**What you will do**
Report every line in the listing that contains the string "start".

**Data segment**
────────

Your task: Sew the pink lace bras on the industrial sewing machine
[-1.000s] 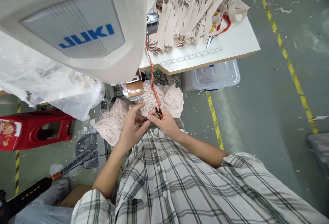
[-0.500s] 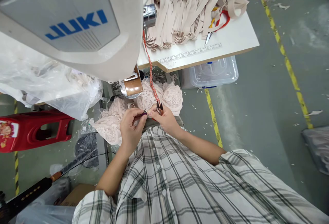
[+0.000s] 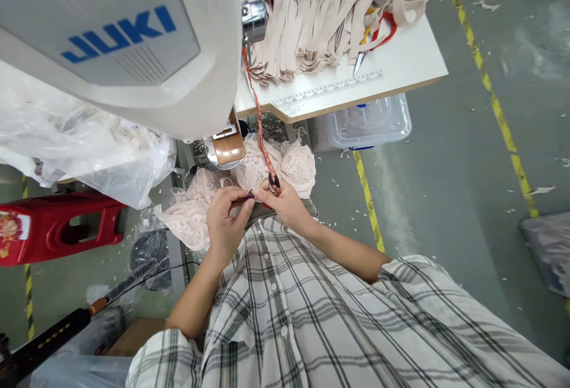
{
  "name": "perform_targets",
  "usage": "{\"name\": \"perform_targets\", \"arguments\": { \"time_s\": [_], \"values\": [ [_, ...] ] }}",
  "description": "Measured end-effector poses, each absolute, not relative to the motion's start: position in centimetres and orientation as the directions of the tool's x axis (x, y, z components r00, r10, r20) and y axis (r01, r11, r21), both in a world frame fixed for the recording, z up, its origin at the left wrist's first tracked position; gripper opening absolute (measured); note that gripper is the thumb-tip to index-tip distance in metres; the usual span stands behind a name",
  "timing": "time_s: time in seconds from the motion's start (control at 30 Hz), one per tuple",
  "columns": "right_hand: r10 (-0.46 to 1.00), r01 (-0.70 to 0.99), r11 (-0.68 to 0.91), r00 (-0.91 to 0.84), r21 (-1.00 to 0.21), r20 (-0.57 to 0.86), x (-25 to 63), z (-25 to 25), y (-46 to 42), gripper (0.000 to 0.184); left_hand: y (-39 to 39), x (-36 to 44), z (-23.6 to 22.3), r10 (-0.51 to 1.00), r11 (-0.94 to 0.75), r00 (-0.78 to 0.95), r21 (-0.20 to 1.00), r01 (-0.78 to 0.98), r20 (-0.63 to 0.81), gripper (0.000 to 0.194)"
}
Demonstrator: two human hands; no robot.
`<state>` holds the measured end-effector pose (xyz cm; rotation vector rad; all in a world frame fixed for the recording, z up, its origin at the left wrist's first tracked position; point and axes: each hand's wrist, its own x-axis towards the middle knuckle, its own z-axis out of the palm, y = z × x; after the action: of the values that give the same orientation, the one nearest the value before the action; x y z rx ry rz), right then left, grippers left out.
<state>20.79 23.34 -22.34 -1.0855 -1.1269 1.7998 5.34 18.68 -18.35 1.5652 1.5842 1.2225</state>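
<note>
My left hand (image 3: 225, 210) is closed in a pinch on a small dark purple thing (image 3: 248, 196), too small to name. Right beside it, my right hand (image 3: 289, 208) is closed round thread snips (image 3: 274, 182) with dark blades pointing up, and its thumb and fingertip meet near the purple thing. From the snips a braided red cord (image 3: 260, 132) runs up to the sewing machine. Pale pink lace bras (image 3: 299, 168) lie behind and to the left of my hands. My fingers hide most of the snips' handles.
Above left looms a white sewing machine (image 3: 191, 103). The white tabletop (image 3: 401, 67) bears many beige fabric strips (image 3: 307, 25) and red-handled scissors (image 3: 385, 30). Below it stands a clear plastic box (image 3: 371, 123). A red stool (image 3: 44, 227) and plastic-wrapped goods (image 3: 89, 144) are at left.
The whole view has shifted slightly, with the machine and table a little further left and up. Both hands keep their hold, nearly still.
</note>
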Motion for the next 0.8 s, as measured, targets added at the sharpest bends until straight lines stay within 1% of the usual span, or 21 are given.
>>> {"name": "perform_targets", "arguments": {
  "time_s": [0.13, 0.23, 0.3, 0.37, 0.4, 0.47, 0.5, 0.57, 0.63, 0.67, 0.73, 0.8],
  "values": [
    [0.872, -0.181, -0.391, -0.386, -0.902, -0.300, 20.7, -22.3, 23.6, 0.032, 18.7, 5.3, -18.3, 0.980, -0.125, -0.094, 0.908, 0.401, 0.177, 0.013],
    [0.823, -0.237, -0.493, -0.440, -0.837, -0.360, 20.6, -21.8, 23.9, 0.032, 18.8, 5.1, -18.6, 0.993, -0.058, -0.082, 0.942, 0.330, 0.090, 0.011],
    [0.786, -0.294, -0.567, -0.473, -0.769, -0.399, 20.5, -21.5, 24.3, 0.031, 18.9, 5.0, -18.8, 0.996, 0.049, -0.079, 0.980, 0.191, -0.034, 0.012],
    [0.764, -0.361, -0.616, -0.489, -0.700, -0.420, 20.5, -21.5, 24.5, 0.031, 19.1, 4.9, -19.0, 0.979, 0.190, -0.074, 0.982, -0.017, -0.191, 0.017],
    [0.762, -0.391, -0.627, -0.487, -0.674, -0.426, 20.5, -21.6, 24.6, 0.031, 19.2, 4.8, -19.1, 0.961, 0.260, -0.062, 0.956, -0.133, -0.270, 0.021],
    [0.773, -0.425, -0.618, -0.483, -0.661, -0.412, 20.8, -22.1, 24.7, 0.029, 19.7, 4.6, -19.2, 0.910, 0.389, 0.000, 0.856, -0.339, -0.414, 0.028],
    [0.785, -0.427, -0.598, -0.484, -0.678, -0.387, 20.9, -22.4, 24.8, 0.030, 20.0, 4.4, -19.3, 0.879, 0.449, 0.050, 0.788, -0.422, -0.474, 0.030],
    [0.805, -0.380, -0.522, -0.516, -0.763, -0.294, 21.3, -22.9, 25.3, 0.038, 20.8, 4.1, -19.4, 0.808, 0.553, 0.158, 0.638, -0.536, -0.567, 0.032],
    [0.801, -0.268, -0.366, -0.578, -0.891, -0.155, 21.6, -23.2, 26.1, 0.043, 21.8, 3.8, -19.6, 0.742, 0.621, 0.226, 0.519, -0.588, -0.632, 0.035],
    [0.791, -0.202, -0.257, -0.606, -0.945, -0.085, 21.8, -23.2, 26.7, 0.042, 22.3, 3.6, -19.6, 0.718, 0.638, 0.238, 0.483, -0.599, -0.654, 0.036],
    [0.770, -0.093, -0.046, -0.638, -0.995, 0.024, 21.8, -23.0, 28.0, 0.036, 23.4, 3.4, -19.6, 0.704, 0.641, 0.216, 0.474, -0.604, -0.676, 0.037],
    [0.766, -0.037, 0.105, -0.635, -0.994, 0.104, 21.4, -22.7, 29.2, 0.032, 24.2, 3.3, -19.5, 0.735, 0.599, 0.142, 0.537, -0.594, -0.663, 0.036]
  ]
}}
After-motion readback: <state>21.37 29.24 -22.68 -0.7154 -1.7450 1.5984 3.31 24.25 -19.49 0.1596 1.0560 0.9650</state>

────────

**Output for this exercise**
  "description": "Measured end-effector poses, each absolute, not relative to the motion's start: position in centimetres and orientation as the directions of the tool's x axis (x, y, z components r00, r10, r20) and y axis (r01, r11, r21), both in a world frame fixed for the recording, z up, its origin at the left wrist's first tracked position; gripper opening absolute (measured); note that gripper is the thumb-tip to index-tip distance in metres; the usual span stands behind a name",
  "timing": "time_s: time in seconds from the motion's start (control at 30 Hz), one per tuple",

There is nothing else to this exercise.